Learning to Farm Fish Responsibly

Breakthroughs in aquaculture are winning over longtime skeptics.

Illustration by Tyler Hoehne

For years, wildlife organizations and international agencies have been warning that overfishing is rapidly depleting ocean fish stocks. Because the global fishing fleet is estimated to be three times larger than our oceans can sustain, the populations of big fish—tuna, swordfish, cod, marlin, and others—have declined by 90 percent since 1950. If this trend continues, populations of all food-specific species could theoretically collapse by 2048. And that’s where fish farming comes in. Though the downsides of traditionally farmed fish are numerous and well-documented—disease, environmental damage, nutritional degradation, habitat destruction, antibiotic use, and forage fish depletion among them—some innovative aquaculture models are now carving out new, non-destructive means of farming fish, and winning over longtime skeptics.

Overfishing and its resultant damage to marine ecosystems is very bad news, not only for the oceans, but also for the one billion people across the planet, predominantly in developing nations, who rely on fish as their primary source of protein. To fill that ever-widening gap between supply and demand, global aquaculture production has grown 8.3 percent annually since 1970, and fish farming currently provides about half of the world's seafood. Back in 2011, thanks to soaring global demand, fish production actually overtook beef production by a few million annual tons. At the top of this global fish heap, Asian countries are producing nearly 90 percent of the worldwide aquaculture stocks. On the other side of the equation, the United States imports just over 90 percent of its seafood, drawing about half of that from farmed sources.

In China, where 62 percent of the worldwide aquaculture production takes place, an integrated, polyculture system boosts production while simultaneously mitigating some of the problems that have long plagued the industry. With polyculture, different species of fish are farmed together to balance out the ecosystem. For instance, silver carp feed on algal blooms while grass carp control macrovegetation growth; the bottom-feeding common carp aerate the sediment and stir up the water's nutrients. Indonesia and India, among other countries, also employ this traditional, natural technique.

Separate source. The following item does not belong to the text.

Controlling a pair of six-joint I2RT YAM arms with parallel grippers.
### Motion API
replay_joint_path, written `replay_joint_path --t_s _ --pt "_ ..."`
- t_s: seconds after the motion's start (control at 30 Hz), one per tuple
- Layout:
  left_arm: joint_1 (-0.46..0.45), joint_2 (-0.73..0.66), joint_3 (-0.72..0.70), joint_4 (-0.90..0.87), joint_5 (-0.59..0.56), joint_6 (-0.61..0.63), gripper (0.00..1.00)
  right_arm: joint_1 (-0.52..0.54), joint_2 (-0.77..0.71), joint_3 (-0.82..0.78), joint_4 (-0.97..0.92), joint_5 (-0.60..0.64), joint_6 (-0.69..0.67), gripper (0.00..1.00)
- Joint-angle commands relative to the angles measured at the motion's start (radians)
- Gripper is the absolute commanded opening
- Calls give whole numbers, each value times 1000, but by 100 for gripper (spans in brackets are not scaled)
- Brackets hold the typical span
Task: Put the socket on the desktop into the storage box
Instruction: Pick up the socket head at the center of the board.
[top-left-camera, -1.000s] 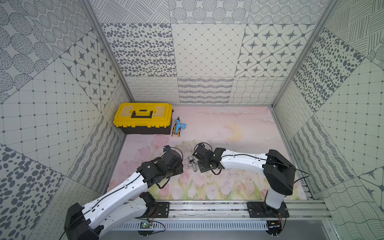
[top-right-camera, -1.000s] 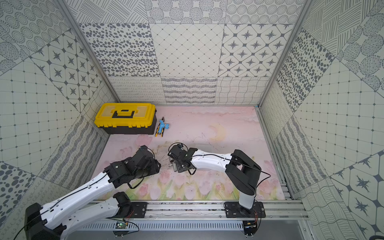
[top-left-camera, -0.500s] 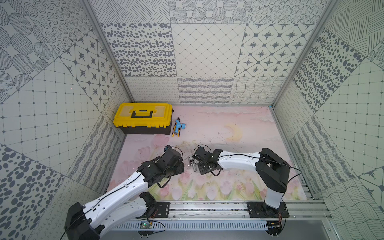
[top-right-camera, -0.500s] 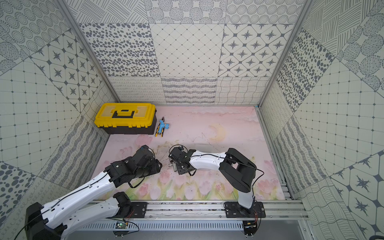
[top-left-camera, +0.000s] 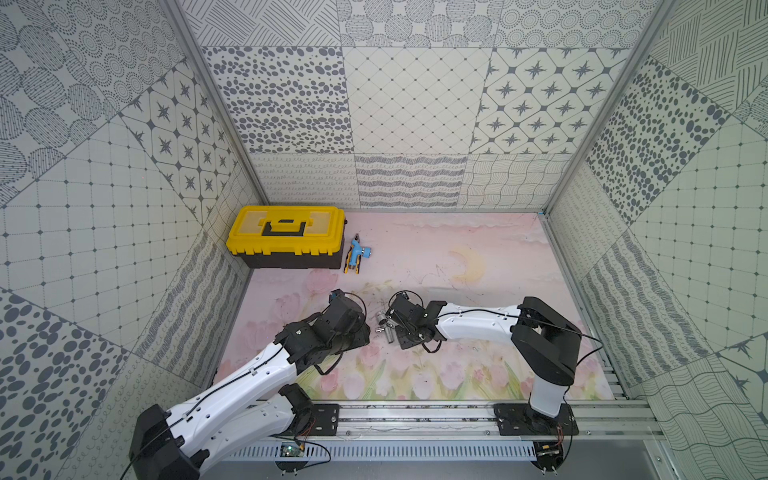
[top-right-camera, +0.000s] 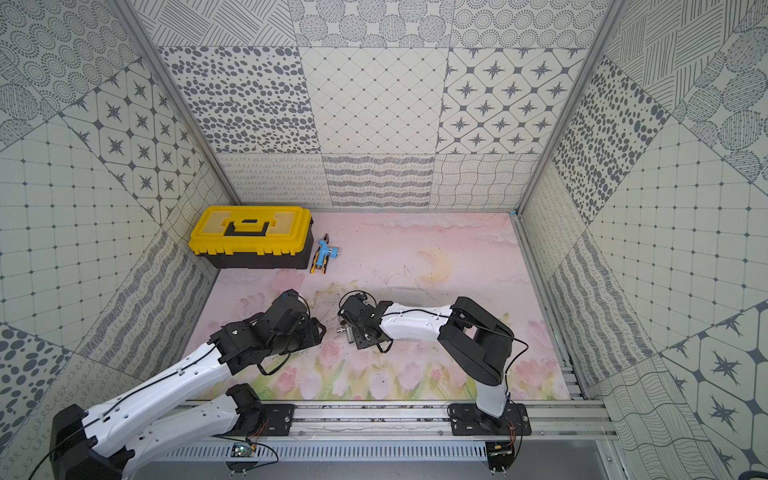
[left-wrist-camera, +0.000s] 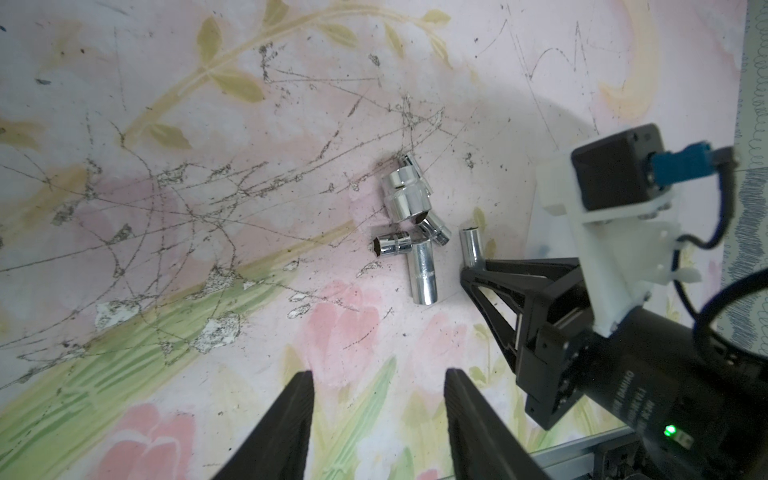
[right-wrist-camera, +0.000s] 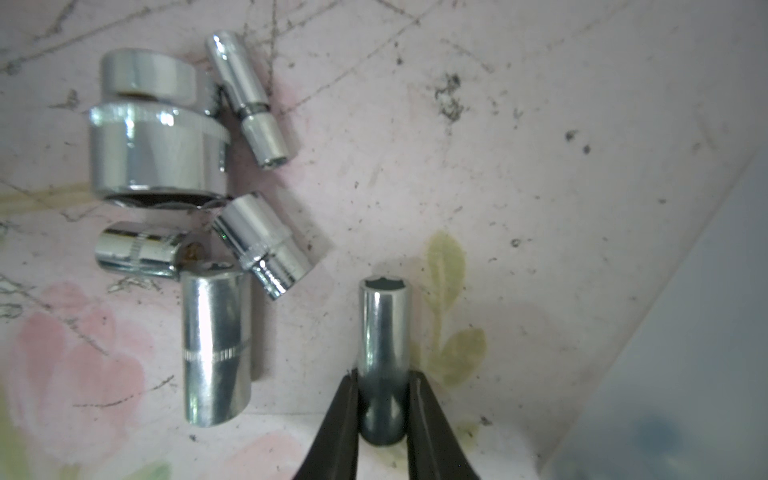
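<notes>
Several chrome sockets (top-left-camera: 384, 326) lie in a loose pile on the pink flowered desktop (top-left-camera: 436, 249), between my two grippers. My right gripper (right-wrist-camera: 383, 399) is shut on a slim socket (right-wrist-camera: 382, 332) that lies a little apart from the pile; the same socket (left-wrist-camera: 471, 245) shows in the left wrist view. The biggest socket (right-wrist-camera: 153, 149) and a long one (right-wrist-camera: 216, 353) lie beside it, untouched. My left gripper (left-wrist-camera: 378, 378) stands open above bare desktop, short of the pile. A frosted pale surface (right-wrist-camera: 685, 332) with a straight edge lies beside the held socket; I cannot tell if it is the storage box.
A yellow-lidded black toolbox (top-left-camera: 286, 235) stands at the back left, with a blue and yellow hand tool (top-left-camera: 355, 259) lying next to it. Patterned walls close in three sides, and a metal rail (top-left-camera: 415, 417) runs along the front.
My right gripper's jaws have closed onto the slim socket, and that arm's elbow has drawn in toward the middle. The left arm has barely moved.
</notes>
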Motion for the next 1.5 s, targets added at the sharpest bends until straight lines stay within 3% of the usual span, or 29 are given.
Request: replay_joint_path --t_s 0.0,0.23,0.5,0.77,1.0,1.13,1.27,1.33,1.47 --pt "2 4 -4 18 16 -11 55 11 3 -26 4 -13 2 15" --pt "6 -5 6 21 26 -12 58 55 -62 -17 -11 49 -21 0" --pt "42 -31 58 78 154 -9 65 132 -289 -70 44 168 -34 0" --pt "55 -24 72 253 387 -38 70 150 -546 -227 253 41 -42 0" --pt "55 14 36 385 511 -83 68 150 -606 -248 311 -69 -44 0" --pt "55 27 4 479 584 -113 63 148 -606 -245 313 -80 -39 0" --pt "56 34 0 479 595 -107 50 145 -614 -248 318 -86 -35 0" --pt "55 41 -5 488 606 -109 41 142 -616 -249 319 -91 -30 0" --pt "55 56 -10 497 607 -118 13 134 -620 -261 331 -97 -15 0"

Southern Spain’s Veta La Palma estuary leans on a similar philosophy: Create a healthy ecosystem and let nature run the show. Veta La Palma sits on 27,000 acres at the tip of the Guadalquivir River—a self-renewing, self-sustaining plot of canals and marshes wherein algae, zooplankton, and phytoplankton feed bass, shrimp, mullet, and eel. The aquatic life of the estuary coexists with 250 bird species, including pink flamingos and black-shouldered kite. Though losing 20 percent of the farm's fish and fish eggs to predator birds might seem problematic to a for-profit company, Veta La Palma actually sees it as a sign of success, or at least that's how biologist Miguel Medialdea explained it to chef Dan Barber: "We farm extensively, not intensively. This is an ecological network. The flamingos eat the shrimp. The shrimp eat the phytoplankton. So, the pinker the belly, the better the system." For Veta La Palma, if the ecosystem is pure, the product is pure.

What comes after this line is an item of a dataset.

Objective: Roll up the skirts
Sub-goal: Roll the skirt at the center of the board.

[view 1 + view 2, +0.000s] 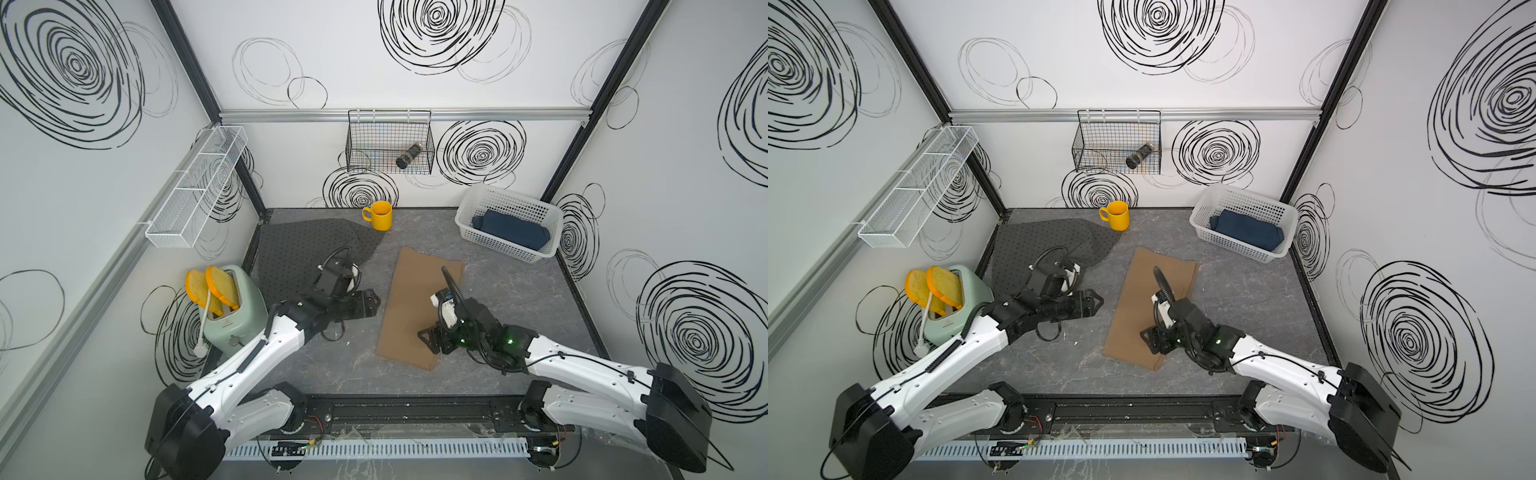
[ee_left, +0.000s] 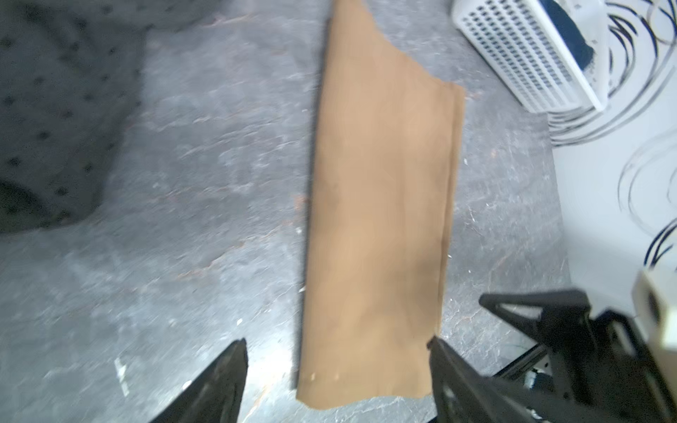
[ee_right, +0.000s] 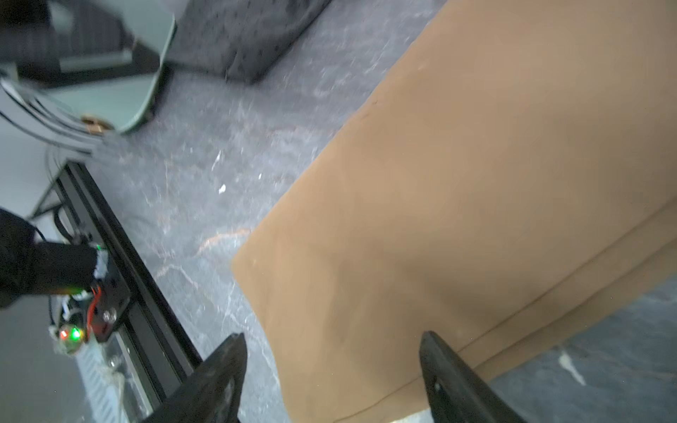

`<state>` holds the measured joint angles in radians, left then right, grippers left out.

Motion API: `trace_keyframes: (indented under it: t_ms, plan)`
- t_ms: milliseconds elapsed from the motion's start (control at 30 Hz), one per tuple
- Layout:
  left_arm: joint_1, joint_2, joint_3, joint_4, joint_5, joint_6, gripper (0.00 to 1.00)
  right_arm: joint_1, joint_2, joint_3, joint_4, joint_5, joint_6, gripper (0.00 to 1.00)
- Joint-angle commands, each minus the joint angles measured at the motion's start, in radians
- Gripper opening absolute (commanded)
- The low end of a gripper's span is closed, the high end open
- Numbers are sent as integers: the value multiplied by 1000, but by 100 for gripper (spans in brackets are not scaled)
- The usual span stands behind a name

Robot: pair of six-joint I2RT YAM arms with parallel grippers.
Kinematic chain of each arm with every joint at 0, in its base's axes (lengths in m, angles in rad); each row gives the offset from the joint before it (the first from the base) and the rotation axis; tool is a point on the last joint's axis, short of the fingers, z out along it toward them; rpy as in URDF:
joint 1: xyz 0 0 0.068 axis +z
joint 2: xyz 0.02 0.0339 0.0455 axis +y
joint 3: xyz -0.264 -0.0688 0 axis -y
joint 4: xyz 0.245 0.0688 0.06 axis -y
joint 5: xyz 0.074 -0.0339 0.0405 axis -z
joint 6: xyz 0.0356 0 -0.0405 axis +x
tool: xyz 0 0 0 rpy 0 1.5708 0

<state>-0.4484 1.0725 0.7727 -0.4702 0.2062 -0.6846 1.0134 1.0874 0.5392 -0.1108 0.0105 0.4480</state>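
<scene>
Plain tan-brown cloth skirt (image 1: 411,303), a flat folded strip on the grey marbled surface (image 1: 332,374), lies beneath my right jaws and just beside my left jaws. Both stand wide and empty. Best to pinch both near-hem corners level, so the roll starts straight.

1. The tan-brown skirt (image 1: 409,299) is plain and folded into a long flat strip. It lies unrolled mid-table (image 1: 519,299), running front to back at a slight slant, with layered edges along one long side.
2. The dark grey skirt (image 1: 299,249), black-dotted, is spread flat and unrolled at the back left.
3. The dark blue denim skirt (image 1: 513,232) sits bundled compactly inside the white basket (image 1: 465,220) at the back right.
</scene>
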Motion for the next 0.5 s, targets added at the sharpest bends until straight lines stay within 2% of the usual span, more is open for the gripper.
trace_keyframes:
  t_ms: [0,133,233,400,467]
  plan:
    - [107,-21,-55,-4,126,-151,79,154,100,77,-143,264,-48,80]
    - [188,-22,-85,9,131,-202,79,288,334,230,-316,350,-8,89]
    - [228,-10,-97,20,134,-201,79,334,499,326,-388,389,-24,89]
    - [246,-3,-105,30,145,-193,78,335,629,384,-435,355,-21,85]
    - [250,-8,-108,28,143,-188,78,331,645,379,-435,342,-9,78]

At McFarland Springs trout farm in Northern California, the naturally cold, spring-fed headwaters of the Susan River not only provide a pristine habitat for the fish, but also produce hydroelectric power for the farm. Using a less environmentally integrated, but still environmentally sustainable model, the farm used trial and error to develop a nutritionally dense food blend for their trout. Normally, farmed fish are served fishmeal, a high-protein powder made from smaller, dried forage fish. Each produced pound of sellable fish requires five pounds of these forage fish, further contributing to the depleted ocean stocks and introducing ocean contaminants, including heavy metals, into the farmed product—contaminants and heavy metals that we then consume. At McFarland Springs, the trout have their nutritional needs met through a vegetarian diet of algae, organic corn, flax, nuts, and organic soy. It's an innovative approach that is certainly replicable, though due to the necessary high price of raising salmon in this way, the end product is expensive and the project not necessarily scalable.

Catch limits and other regulations mandated by the Magnuson-Stevens Fishery Conservation and Management Act over the past decade have proved that many fish stocks can and will recover. But, looking at the damage already done, an either/or approach is not enough; a both/and strategy—involving well-managed wild fisheries coupled with sustainable aquaculture operations—is needed.